RHA: lorry operating costs up nearly 20 per cent

By Categories: NewsPublished On: Thursday 15 December 2022

The Road Haulage Association has warned that the cost of operating a 44-tonne artic and trailer has increased by 19 per cent, as evidenced by findings from its annual Haulage Cost Movement report released yesterday.

It said that the steep increase in food costs currently contributing to the cost of living crisis could be partially attributed to the significant increase in diesel prices (up by 39.2 per cent) as well as the diesel exhaust fluid, AdBlue (up by 86 per cent) which are exerting continued pressure on the transport sector; though even when fuel is excluded, the association’s survey shows an 11.6 per cent increase in costs.

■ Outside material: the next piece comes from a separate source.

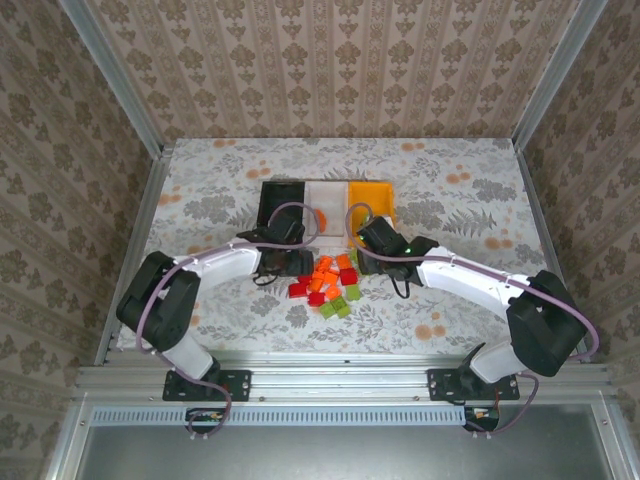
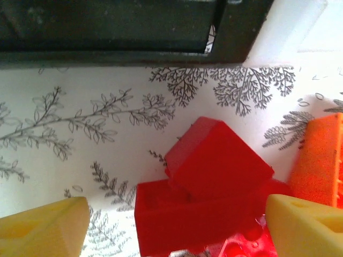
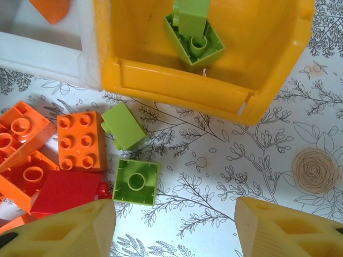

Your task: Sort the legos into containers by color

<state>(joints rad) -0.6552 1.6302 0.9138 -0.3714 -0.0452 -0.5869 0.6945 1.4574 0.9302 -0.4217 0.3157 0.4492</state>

The RHA added that it would continue to press the Chancellor of the Exchequer to reduce the tax burden on operators with a 15p per litre ‘essential user rebate’.

While acknowledging the 5p per litre cut in fuel duty in March 2022, the association said it did not expect this to remain through 2023 given its status as a “one-year deal”. In addition, it said, the change of rules around red diesel in April had come “at the worst possible time for operators” such as those in the refrigerated transport and waste management sectors.

The RHA also highlighted the rise in vehicle costs, beyond inflation, citing product delays and long waiting lists. In addition, energy price increases were piling on additional pressure, it warned; and it urged the government to extend support for the road transport sector in order to ease supply chain pressure, following the termination of the current energy bill relief scheme in March. A review is currently underway to determine the sectors that will be eligible for support after this date.

Last month, the RHA surveyed members on the impact of energy cost rises. It reports that almost half of those who responded said their bills had increased by between 300 and 400 per cent, with the remainder reporting 130 per cent average rises.

The bulk of these costs come from storage and warehousing facilities, it said, where efficiencies had “already been fully exploited”.

While hauliers have increased their prices by an average of 5-10 per cent over the last year, the vast majority have been unable to pass on the energy price rises in full, the association said.

In addition to outlining the impact on hauliers, RHA warned of the particular vulnerability of the coach industry.

“The majority of coach operators are small businesses, many of whom deliver essential school transport and rail replacement services,” it warned.

“They operate on low margins with many tied into contracts with local authorities which do not reflect the increases in fuel and energy costs we have seen in the past year.”